### TO DO
Report each line of the records where "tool" occurs.

### THE RECORDS

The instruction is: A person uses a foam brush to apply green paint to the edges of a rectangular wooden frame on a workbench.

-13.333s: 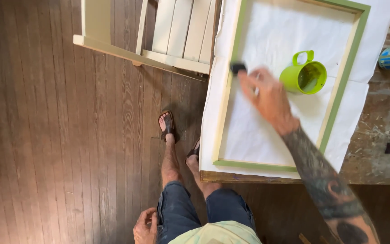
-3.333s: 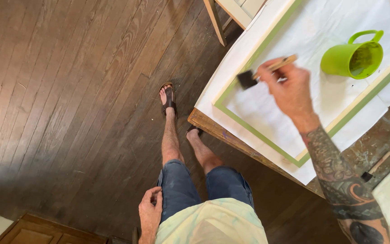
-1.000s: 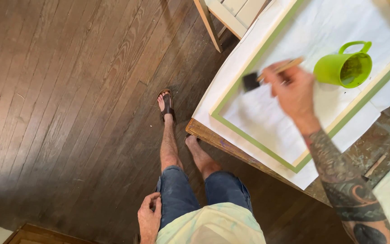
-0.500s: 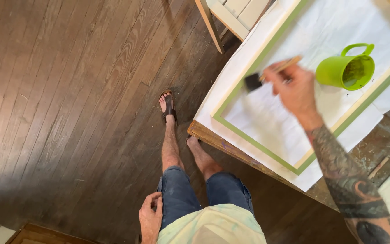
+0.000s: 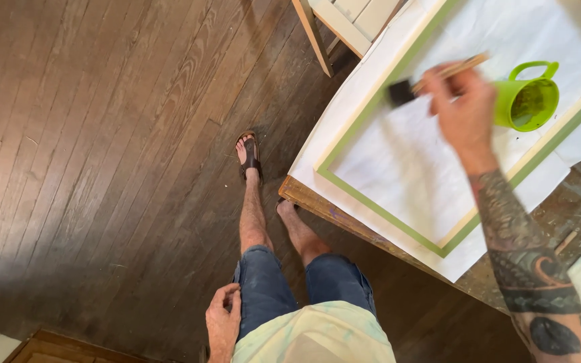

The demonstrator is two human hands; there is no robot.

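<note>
A dark plank floor [image 5: 102, 148] fills most of what I see below me, with my sandalled foot [image 5: 250, 153] planted near the corner of the worn wooden table [image 5: 371, 235]. White paper [image 5: 479, 252] covers the tabletop and hangs slightly past its edge. On the paper lies a large rectangular frame [image 5: 384, 218], its strips painted green along the inner and outer faces. A pale slatted piece of furniture [image 5: 344, 20] stands just beyond the table's far corner, one leg reaching down to the floor. A lime-green handled cup [image 5: 529, 101] sits inside the frame, just beside my right hand, nothing between them.

My right hand [image 5: 462, 107] is closed around the wooden handle of a foam brush [image 5: 432, 77], whose dark head points toward the frame's long left strip and hovers just beside it; I cannot tell whether it touches. My tattooed forearm [image 5: 519, 255] crosses the frame's near corner.

My left hand [image 5: 223, 323] hangs loosely curled at my thigh against my denim shorts [image 5: 270, 296], holding nothing, well apart from the frame and brush.
</note>
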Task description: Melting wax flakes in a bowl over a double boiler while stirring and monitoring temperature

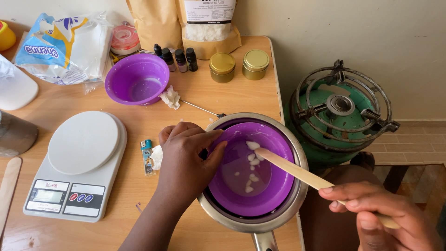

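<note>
— Purple plastic is what the bowl (260, 186) is made of; where is it set?

— It is nested inside a metal saucepan (297, 153) at the front right corner of the desk (139, 116). Cloudy liquid and white lumps (253, 160) are seen in it.

— How is it being held?

— Its left rim is gripped by the left hand (186, 158), fingers closed over the edge. A flat wooden stick (297, 172) is pinched in the closed fingers of the right hand (385, 214), its tip resting among the lumps.

— What is laid out around it?

— A white kitchen scale (76, 167) is placed to the left, a small lighter (147, 156) between them. A second purple bowl (137, 79) is kept further back, with dark dropper bottles (175, 58) and two gold tins (239, 65) beside it. A green gas burner (339, 116) is stood off the desk, to the right
</note>
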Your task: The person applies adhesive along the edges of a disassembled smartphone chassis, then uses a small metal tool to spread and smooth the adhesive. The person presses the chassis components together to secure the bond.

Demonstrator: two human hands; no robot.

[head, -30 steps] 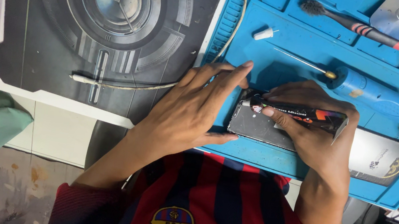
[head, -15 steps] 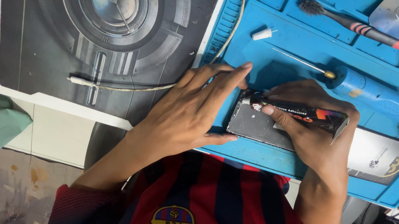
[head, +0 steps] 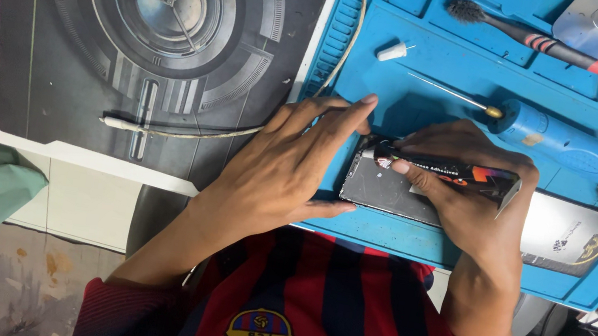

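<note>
The phone (head: pixel 390 190) lies flat on the blue work mat (head: pixel 443 63), near its front edge. The left hand (head: pixel 287 166) rests against its left end, fingers spread, steadying it — the right hand (head: pixel 463 194) pinches a black glue tube (head: pixel 449 170), nozzle touching the phone's top edge.

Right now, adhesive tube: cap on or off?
Off. The black adhesive tube in the right hand shows a bare nozzle at the phone edge; a small white cap lies apart on the blue mat.
</note>
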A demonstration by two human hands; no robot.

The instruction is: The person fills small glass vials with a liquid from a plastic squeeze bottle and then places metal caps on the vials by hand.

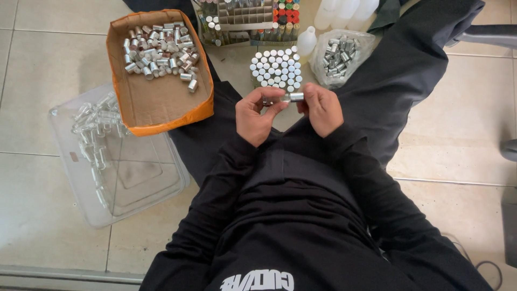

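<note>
I sit on a tiled floor in black clothes, both hands raised over my lap. My left hand (257, 115) pinches one end of a small glass vial (273, 99). My right hand (321, 108) grips a silver metal cap (296, 97) at the vial's other end. The two hands meet on this one piece. Just beyond the hands stands a tight block of upright vials with white and silver tops (277, 69).
An orange cardboard box (161, 105) holding several silver caps lies at the left. A clear plastic tray (121, 178) with empty glass vials is beside it. A clear bag of caps (340, 54), white bottles (344, 12) and a rack of coloured vials (247, 19) sit ahead.
</note>
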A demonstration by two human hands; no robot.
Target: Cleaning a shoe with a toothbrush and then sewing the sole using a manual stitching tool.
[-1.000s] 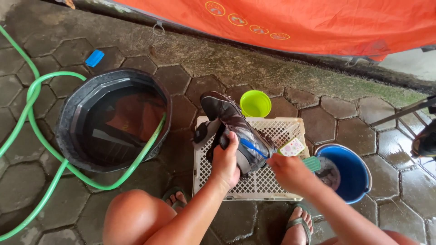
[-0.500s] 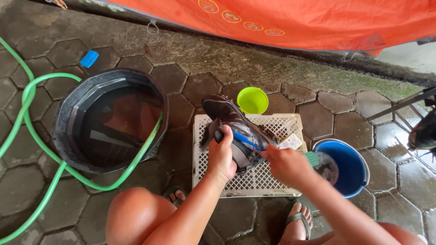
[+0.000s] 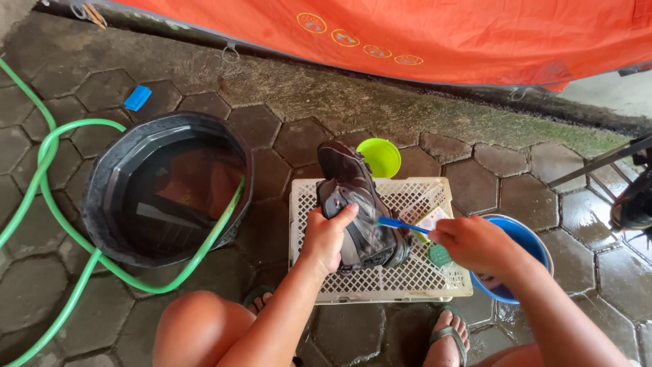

### ANSWER TO THE PROBLEM
Your task: The person applies adhesive along the edges of a disassembled smartphone chassis, then uses a small metal tool to spread and smooth the adhesive. The person presses the chassis components together to secure the bond.
Target: Cleaning a shoe with a toothbrush and then sewing the sole using a manual stitching tool.

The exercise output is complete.